SAC Faculty and Alumni Contribute to True Blue! Festival
Interweaving the arts with testimonials from a spectrum of Michigan alumni and faculty, on April 8, 2017, True Blue! celebrated the history, accomplishments, traditions, character, and ethos that define Michigan via a live multimedia performance. Director of Screenwriting Jim Burnstein took part in the creative team that developed the show, along with the Chair of the School of Music, Theater, and Dance, Priscilla Lindsay; Director of Bicentennial Communications, Kim Clarke and Executive Director of the Bicentennial Office, Gary Krenz ; and alums Josh Buoy (SAC '13) and Avery DiUbaldo from Snowday video production company.  With the help of Robert Demilner, Jim Burnstein also developed the "Michigan on Screen" video -- a three-minute highlight reel of some of the amazing contributions that Michigan screenwriters, directors, and actors have made to film and television -- while SAC's Robert Rayher supervised the production of 30 video montages and clips that were used to highlight the 
university's history and many accomplishments on  the big screen above the stage (researched and organized by Richard Ferguson-Wagstaffe). One of the videos included the Observatory/Star Field/M that played behind President Schlissel during the show (pictured at right). "It was really something to see 3,500 people packed into Hill Auditorium for this very moving celebration," claims Burnstein.
Professor Amanda Lotz Quoted in Marketplace 
Writer Adrienne Hill in her article "CBS All Access puts up a 'Good Fight' in the Streaming Battle," discusses the future of the CBS's "CBS All Access" upon the launching of its new show, The Good Fight. Although the service has more than a million subscribers, Professor Amanda Lotz claims that CBS gains more than just subscribers from its All Access streaming channel; it also gets data on what and how much viewers watch, "and that data is valuable, both to share with advertisers about what the audience cares about, and with the main network, looking for a show that might be the next big hit." 
Professor Emeritus Richard Abel Gives Keynote inSpain
Professor Emeritus Richard Abel gave a Keynote entitled, "'Good Gracious, Girls!': Women Writers Take On the Movies in the USA, 1914-1920" at this year's 11th Girona seminar on March 30, 2017. This year's seminar topic was  "Presences and Representations of Women in the Early Years of Cinema 1895-1920,"
MARK YOUR CALENDARS 
SAC Honors Film Screenings 
Tuesday, April 18, 2017
Michigan Theater Screening Room
6:30 p.m.
SAC honors students Abby Buchmeyer & Emily Browning and Clare Higgins will screen their original films Low Expectations and Origins at the Michigan Theater on April 18, 2017, and be available to answer questions after the screenings. 
Origins - A collection of three filmic adaptations that explore the artistic possibilities and challenges of the translation of different mediums onto the screen, Origins encompasses dance (Phantasm), poetry (Pledge Allegiance), and written narrative (Built to Last). By adapting a work from each medium into its own film, this project focuses on filmmaking style, directional objectives, and collaboration with different artists. 
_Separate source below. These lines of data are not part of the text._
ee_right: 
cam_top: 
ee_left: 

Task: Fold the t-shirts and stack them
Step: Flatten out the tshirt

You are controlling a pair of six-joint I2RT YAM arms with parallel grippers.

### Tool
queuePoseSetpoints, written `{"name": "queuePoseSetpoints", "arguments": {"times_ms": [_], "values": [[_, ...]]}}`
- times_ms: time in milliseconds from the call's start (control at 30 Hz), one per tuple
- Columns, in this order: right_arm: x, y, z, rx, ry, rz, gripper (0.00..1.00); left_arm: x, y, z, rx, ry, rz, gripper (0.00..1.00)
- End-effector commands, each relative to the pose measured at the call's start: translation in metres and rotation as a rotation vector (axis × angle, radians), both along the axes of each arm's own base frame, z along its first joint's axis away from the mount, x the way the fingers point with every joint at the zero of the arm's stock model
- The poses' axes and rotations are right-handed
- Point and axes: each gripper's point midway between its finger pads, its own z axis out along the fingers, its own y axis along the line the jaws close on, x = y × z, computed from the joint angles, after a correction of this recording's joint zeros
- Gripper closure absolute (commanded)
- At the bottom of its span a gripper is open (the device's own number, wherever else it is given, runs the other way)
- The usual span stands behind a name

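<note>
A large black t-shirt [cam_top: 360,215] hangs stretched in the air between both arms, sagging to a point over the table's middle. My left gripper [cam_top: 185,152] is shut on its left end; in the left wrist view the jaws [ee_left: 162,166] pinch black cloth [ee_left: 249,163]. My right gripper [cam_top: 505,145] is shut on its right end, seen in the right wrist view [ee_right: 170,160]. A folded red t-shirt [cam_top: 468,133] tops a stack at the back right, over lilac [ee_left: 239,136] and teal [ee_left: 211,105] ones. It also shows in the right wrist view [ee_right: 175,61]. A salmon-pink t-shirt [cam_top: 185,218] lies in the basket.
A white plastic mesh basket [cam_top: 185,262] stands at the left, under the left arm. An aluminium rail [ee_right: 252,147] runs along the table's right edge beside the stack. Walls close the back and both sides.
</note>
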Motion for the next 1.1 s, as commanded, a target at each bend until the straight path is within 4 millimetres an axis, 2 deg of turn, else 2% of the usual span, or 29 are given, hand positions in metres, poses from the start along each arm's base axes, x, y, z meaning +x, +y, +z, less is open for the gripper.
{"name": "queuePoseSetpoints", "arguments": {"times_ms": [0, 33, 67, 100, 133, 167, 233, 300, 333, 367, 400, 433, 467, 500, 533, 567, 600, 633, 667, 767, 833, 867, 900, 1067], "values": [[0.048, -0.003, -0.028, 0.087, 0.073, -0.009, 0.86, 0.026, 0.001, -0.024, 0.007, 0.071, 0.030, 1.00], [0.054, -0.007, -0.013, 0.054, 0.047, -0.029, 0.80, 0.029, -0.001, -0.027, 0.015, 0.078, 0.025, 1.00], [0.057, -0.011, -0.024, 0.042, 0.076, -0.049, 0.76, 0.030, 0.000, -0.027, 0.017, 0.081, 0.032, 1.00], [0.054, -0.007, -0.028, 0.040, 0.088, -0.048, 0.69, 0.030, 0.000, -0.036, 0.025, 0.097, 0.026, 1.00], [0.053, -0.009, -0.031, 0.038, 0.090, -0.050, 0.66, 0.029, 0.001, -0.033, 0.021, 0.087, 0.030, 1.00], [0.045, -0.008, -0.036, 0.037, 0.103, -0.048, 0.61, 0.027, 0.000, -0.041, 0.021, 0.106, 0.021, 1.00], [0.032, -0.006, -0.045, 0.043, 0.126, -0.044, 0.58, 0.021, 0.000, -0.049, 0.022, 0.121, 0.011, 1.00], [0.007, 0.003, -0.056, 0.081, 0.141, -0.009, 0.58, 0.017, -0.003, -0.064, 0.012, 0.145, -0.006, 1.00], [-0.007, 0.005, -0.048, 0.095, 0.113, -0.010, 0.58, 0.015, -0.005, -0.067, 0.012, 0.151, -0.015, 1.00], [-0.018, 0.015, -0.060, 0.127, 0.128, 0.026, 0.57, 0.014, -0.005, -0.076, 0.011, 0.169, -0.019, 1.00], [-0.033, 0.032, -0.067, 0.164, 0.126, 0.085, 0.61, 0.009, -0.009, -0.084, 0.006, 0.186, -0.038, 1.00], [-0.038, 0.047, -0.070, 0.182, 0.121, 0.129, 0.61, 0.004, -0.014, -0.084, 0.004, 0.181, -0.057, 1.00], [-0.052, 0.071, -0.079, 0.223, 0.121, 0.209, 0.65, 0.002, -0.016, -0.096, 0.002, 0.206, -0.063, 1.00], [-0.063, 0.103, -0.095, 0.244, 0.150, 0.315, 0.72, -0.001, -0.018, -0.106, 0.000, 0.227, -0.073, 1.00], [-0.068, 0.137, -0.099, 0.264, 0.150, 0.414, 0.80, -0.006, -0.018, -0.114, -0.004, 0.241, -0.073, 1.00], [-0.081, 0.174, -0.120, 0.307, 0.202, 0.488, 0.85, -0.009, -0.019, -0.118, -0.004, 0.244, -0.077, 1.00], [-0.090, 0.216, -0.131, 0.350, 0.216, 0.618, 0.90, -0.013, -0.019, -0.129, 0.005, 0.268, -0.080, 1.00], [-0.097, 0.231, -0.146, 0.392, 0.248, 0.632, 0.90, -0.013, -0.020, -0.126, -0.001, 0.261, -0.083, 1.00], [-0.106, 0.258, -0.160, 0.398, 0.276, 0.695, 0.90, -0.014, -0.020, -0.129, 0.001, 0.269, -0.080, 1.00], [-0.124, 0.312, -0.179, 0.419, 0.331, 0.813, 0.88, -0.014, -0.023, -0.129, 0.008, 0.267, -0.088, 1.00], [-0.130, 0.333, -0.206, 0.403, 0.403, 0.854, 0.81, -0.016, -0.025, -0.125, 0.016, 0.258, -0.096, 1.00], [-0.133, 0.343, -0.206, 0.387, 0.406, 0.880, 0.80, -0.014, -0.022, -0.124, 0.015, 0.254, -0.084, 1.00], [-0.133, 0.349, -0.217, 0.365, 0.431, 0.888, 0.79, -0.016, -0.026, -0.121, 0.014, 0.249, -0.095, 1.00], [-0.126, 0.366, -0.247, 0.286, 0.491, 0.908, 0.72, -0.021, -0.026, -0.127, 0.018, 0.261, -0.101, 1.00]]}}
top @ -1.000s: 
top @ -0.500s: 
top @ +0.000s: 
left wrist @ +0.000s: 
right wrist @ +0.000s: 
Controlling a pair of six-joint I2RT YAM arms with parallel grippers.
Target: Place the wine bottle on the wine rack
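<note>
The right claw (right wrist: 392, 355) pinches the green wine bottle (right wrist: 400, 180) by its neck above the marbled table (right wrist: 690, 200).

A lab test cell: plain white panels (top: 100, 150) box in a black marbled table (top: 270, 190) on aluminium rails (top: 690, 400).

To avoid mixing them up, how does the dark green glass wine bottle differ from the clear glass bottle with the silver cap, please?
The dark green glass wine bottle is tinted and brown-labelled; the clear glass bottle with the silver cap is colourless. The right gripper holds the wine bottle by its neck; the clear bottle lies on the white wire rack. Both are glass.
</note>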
Directed by Clare Higgins; featuring work by Robert Maynard, Carlina Duan, and Alyssa Honsowetz; produced by Christina Oh and Fahim Rahman; Associate Producer, Maria Mikhailova. Clare's SAC Faculty Advisors are Victor Fanucchi (primary) and Daniel Herbert (secondary). 
Low Expectations - In this sketch and improv-based honors TV pilot, three girls navigate the trials and tribulations of college in a modern take on the undergraduate experience. 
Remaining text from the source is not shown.